2.5.7. Heures effectuées en deçà de l’horaire annuel de référence à l’expiration de la période de modulation
Dans le cas où un salarié n’atteindrait pas son quota d’heures (notamment 1582 heures pour un temps plein) du fait de l’employeur à la fin de la période de référence annuelle, il n’y aura pas de report négatif d’heures sur la période de modulation annuelle suivante et il ne pourra être opéré aucune retenue sur leur rémunération.
2.5.8. Modalités de rémunération
Afin d’éviter les fluctuations de rémunération liées à la modulation des horaires, la rémunération des salariés entrant dans le champ de la modulation sera lissée sur la base de la moyenne mensuelle et ne dépendra donc pas des variations d’horaires au cours de la période.
L’indemnisation des périodes non travaillées, lorsqu’une telle indemnisation est prévue par les dispositions légales, règlementaires ou conventionnelles, sera calculée sur la base de la rémunération lissée, soit 35 heures pour un temps plein.
En cas d’absence non indemnisée, la retenue de rémunération sera opérée sur la base de la durée de travail qu’aurait dû effectuer le salarié concerné s’il avait travaillé en fonction du planning établi, ou à défaut sur la base de l’horaire hebdomadaire moyen s’il ne peut être déterminé si le planning n’a pas été saisi dans l’outil de gestion des temps.

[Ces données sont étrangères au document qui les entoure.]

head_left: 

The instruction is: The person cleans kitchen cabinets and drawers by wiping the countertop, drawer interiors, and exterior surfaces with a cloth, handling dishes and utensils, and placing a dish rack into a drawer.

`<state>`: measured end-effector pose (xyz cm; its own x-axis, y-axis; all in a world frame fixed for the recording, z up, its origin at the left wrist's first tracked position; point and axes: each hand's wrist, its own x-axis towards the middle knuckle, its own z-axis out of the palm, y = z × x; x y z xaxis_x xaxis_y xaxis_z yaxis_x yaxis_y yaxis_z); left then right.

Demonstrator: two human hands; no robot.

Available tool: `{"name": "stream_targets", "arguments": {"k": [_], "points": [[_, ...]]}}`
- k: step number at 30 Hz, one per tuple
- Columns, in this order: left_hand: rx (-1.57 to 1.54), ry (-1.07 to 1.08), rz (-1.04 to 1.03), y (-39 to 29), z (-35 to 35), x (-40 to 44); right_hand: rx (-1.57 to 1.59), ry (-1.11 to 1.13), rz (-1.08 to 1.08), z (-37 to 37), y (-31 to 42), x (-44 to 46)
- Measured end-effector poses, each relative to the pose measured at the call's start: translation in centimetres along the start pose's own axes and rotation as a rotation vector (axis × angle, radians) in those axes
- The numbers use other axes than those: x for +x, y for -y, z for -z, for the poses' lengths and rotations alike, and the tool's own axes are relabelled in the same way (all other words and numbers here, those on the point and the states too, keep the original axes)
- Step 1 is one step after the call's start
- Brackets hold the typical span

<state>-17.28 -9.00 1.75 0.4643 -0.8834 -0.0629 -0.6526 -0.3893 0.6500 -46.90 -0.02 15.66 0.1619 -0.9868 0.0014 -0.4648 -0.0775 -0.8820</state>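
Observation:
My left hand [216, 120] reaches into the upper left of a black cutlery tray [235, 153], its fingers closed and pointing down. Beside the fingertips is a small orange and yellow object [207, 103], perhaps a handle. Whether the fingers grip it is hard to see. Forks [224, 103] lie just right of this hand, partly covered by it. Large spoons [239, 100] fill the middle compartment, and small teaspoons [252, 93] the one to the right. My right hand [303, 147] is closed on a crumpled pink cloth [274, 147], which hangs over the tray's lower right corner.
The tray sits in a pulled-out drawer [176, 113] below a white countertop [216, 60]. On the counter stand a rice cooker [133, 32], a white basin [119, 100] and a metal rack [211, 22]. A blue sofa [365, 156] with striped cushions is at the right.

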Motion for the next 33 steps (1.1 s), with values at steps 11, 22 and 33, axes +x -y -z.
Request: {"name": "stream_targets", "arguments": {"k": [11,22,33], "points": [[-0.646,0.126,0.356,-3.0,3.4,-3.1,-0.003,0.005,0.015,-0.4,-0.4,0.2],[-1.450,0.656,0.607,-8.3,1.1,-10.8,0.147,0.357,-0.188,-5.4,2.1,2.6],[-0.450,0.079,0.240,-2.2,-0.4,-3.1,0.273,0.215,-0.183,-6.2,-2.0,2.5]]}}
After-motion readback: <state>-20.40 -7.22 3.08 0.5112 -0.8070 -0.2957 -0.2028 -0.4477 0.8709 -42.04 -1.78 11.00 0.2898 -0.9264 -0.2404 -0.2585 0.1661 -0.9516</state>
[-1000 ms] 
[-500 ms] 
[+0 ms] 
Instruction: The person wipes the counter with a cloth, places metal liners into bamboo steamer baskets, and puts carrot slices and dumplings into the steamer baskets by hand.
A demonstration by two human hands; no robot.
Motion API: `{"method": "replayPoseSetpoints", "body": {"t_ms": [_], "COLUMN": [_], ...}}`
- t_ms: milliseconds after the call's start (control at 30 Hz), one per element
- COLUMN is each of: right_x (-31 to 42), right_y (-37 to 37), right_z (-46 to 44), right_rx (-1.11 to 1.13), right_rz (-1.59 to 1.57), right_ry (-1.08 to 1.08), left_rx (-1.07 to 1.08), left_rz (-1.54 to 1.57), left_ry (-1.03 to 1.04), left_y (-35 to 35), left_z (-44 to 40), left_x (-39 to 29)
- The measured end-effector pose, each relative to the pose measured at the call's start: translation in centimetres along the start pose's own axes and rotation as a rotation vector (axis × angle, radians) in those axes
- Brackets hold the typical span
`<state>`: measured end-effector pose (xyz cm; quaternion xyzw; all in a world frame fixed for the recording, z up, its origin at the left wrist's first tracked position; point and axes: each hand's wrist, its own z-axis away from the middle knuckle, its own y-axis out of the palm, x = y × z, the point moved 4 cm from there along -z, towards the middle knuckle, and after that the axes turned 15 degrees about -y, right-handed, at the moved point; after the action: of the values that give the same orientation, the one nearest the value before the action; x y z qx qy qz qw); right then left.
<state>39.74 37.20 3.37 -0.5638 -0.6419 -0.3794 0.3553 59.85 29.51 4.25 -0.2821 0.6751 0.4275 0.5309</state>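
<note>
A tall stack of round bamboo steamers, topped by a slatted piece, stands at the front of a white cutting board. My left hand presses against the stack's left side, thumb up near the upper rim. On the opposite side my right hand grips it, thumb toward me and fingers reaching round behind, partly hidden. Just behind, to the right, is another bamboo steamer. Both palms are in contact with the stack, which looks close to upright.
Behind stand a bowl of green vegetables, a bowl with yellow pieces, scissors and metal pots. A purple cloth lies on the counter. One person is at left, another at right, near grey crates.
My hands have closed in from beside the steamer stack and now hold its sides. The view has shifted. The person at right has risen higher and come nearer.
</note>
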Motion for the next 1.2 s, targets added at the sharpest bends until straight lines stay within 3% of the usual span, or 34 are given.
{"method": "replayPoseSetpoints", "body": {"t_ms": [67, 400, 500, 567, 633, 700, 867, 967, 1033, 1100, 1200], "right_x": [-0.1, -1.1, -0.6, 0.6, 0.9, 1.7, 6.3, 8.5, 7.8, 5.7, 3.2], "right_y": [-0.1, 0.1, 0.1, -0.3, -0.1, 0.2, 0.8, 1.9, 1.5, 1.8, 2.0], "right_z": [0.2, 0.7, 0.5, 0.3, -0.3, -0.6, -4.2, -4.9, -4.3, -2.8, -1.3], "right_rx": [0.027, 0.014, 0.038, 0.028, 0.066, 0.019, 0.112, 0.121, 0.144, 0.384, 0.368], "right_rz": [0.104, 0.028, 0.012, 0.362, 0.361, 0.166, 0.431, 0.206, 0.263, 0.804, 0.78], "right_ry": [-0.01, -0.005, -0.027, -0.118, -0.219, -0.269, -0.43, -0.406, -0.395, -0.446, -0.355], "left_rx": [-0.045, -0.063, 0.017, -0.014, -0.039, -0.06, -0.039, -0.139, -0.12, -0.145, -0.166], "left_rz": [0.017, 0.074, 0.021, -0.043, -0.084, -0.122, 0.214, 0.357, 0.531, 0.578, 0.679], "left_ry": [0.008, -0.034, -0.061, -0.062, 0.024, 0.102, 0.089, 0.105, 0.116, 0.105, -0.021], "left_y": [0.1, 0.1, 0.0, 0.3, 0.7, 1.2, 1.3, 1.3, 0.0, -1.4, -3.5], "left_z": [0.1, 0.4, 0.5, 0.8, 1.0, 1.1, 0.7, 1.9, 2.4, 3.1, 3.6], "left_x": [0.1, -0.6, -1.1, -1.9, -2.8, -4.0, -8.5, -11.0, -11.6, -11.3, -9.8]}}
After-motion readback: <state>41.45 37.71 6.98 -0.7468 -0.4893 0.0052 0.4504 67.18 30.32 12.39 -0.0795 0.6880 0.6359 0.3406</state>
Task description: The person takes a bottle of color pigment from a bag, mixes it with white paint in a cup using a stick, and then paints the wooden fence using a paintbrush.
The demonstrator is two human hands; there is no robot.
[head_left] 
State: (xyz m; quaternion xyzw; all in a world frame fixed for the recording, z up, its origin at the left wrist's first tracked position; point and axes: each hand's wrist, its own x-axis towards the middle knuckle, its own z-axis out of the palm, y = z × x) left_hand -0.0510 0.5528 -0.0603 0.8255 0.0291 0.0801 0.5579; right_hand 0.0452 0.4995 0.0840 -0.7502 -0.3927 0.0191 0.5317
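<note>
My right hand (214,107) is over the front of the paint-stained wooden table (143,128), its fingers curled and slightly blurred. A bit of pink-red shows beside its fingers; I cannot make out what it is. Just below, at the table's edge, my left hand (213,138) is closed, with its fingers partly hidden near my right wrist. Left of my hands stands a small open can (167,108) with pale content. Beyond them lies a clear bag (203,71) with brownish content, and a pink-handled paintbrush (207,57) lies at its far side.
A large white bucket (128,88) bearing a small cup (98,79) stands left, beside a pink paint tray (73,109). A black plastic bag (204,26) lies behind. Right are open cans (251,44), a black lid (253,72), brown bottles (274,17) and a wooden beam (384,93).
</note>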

2.5.9. Suivi de la modulation
À l’issue de chaque année, un bilan de la modulation sera réalisé dans le cadre des NAO et sera présenté au CSE, notamment pour vérifier le respect des délais de prévenance de modification des horaires, le volume d’heures supplémentaires constatées à la fin de la période et pour constater toute difficulté dans le fonctionnement de cet aménagement du temps de travail.
Article 2.6. Particularités
2.6.1. Les salariés travaillant de nuit
Conformément aux articles L. 3122-15 du Code du travail et de l’accord de branche sur le travail de nuit du 17 avril 2002 et avenants correspondants, la plage horaire de nuit applicable à l’ensemble des établissements et services de l’Adapei 45 a été fixée de 22 heures à 7 heures.
Application du repos compensateur de 7% : Au regard de l’article 5.2.1 de l’accord de branche sur le travail de nuit, chaque heure effectuée de nuit donne droit à 7% de repos compensateur.
Fixation de la plage horaire : Le repos compensateur s’applique aux seules heures accomplies sur la plage horaire définie ci-dessus, soit de 22h – 7h.
Modalité de prise du repos compensateur : La prise d’une nuit de repos pourra se faire dès l’ouverture du droit, c’est-à-dire, lorsque le salarié aura acquis, le nombre d’heures théoriques d’une nuit. Ce repos sera traité dans un compteur distinct du compteur du delta quota.
2.6.2. Les salariés en Contrat à Durée Déterminée
Lors de l’embauche, en fonction des nécessités de services, seuls les salariés en CDD d’une durée supérieure à 1 semaine (avenants de prolongation compris) seront soumis à une modulation déterminée en fonction de leur période d’emploi et inférieure à la période de modulation, selon les mêmes modalités que celles prévues par le présent avenant pour les salariés en CDI. 2.6.3. Les salariés à temps partiel
Dans un objectif de traitement identique des salariés à temps plein et des salariés à temps partiel, les modalités de calcul annuel du temps partiel seront effectuées en proratisant le temps de travail de ces derniers sur la base des 1582 heures d’un temps plein.
L’aménagement du temps de travail des salariés à temps partiel devra être fixé conformément à l’accord de branche relatif au travail à temps partiel du 22/11/2013.
Articles 2.7. Modalités de contrôle des horaires
L’outil de gestion de planning permettra aux salariés de consulter l’état de ses compteurs. Toute régularisation de planning sur des mois passés doit donner lieu à une information écrite du salarié.
Articles 2.8. Absence
En cas de roulement, nul ne doit quitter son poste de travail sans s'assurer que son successeur est présent. En cas d'absence du successeur, le salarié doit aviser la Direction ou son représentant ou à défaut le cadre d’astreinte.